● AIM OF THE EXERCISE
What you return must match the data exactly, line for line.

● INFORMATION SHOWN
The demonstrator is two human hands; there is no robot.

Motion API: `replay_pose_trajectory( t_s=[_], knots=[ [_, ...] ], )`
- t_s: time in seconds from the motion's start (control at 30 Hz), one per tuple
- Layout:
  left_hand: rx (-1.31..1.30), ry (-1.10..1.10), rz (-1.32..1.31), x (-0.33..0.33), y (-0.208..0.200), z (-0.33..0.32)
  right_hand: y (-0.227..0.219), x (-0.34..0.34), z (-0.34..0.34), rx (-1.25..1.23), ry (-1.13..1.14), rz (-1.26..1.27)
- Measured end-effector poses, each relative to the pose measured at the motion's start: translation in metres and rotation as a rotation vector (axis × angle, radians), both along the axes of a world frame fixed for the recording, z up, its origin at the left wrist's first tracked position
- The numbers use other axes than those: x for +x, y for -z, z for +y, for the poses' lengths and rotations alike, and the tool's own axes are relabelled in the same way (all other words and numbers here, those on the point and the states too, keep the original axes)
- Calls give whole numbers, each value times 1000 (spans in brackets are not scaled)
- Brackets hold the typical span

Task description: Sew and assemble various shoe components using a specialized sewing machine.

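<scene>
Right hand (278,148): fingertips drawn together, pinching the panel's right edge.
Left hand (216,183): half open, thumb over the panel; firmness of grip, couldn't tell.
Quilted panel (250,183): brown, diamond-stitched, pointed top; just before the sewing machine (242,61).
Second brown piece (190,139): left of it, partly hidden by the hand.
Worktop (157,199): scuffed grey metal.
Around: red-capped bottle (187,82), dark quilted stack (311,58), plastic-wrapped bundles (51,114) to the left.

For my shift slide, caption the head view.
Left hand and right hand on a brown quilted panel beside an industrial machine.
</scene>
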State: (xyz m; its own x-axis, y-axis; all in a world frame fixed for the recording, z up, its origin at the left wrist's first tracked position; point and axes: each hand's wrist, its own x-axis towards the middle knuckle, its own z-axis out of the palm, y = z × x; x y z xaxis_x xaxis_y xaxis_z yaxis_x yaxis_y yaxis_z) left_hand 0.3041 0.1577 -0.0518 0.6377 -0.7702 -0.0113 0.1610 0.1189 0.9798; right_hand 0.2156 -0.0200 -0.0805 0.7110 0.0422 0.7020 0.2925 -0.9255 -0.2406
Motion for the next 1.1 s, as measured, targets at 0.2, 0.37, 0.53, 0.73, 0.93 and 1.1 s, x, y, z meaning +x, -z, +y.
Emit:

● ANSWER TO THE EXERCISE
The demonstrator is two human hands; there is no robot.

Motion API: `replay_pose_trajectory( t_s=[_], knots=[ [_, ...] ], )`
- t_s: time in seconds from the motion's start (control at 30 Hz), one per tuple
- Layout:
  left_hand: rx (-1.31..1.30), ry (-1.10..1.10), rz (-1.32..1.31), x (-0.33..0.33), y (-0.208..0.200), z (-0.33..0.32)
  right_hand: y (-0.227..0.219), x (-0.34..0.34), z (-0.34..0.34), rx (-1.25..1.23), ry (-1.13..1.14), rz (-1.26..1.27)
- Measured end-effector poses, each relative to the pose measured at the motion's start: translation in metres and rotation as a rotation vector (axis × angle, radians), both along the axes of a world frame fixed for the recording, z up, its origin at the left wrist's first tracked position
- The numbers use other axes than those: x for +x, y for -z, z for +y, for the poses' lengths and rotations alike, and the tool's own axes are relabelled in the same way (all other words and numbers here, those on the point and the states too, keep the original axes)
- Calls give whole numbers, each value times 1000 (spans in brackets are not scaled)
- Brackets hold the typical span

Task description: Sew and assemble various shoe components using a specialized sewing machine.

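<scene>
Right hand (278,148): fingertips drawn together, pinching the panel's right edge.
Left hand (216,183): half open, thumb over the panel; firmness of grip, couldn't tell.
Quilted panel (250,183): brown, diamond-stitched, pointed top; just before the sewing machine (242,61).
Second brown piece (190,139): left of it, partly hidden by the hand.
Worktop (157,199): scuffed grey metal.
Around: red-capped bottle (187,82), dark quilted stack (311,58), plastic-wrapped bundles (51,114) to the left.

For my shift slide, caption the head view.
Left hand and right hand on a brown quilted panel beside an industrial machine.
</scene>
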State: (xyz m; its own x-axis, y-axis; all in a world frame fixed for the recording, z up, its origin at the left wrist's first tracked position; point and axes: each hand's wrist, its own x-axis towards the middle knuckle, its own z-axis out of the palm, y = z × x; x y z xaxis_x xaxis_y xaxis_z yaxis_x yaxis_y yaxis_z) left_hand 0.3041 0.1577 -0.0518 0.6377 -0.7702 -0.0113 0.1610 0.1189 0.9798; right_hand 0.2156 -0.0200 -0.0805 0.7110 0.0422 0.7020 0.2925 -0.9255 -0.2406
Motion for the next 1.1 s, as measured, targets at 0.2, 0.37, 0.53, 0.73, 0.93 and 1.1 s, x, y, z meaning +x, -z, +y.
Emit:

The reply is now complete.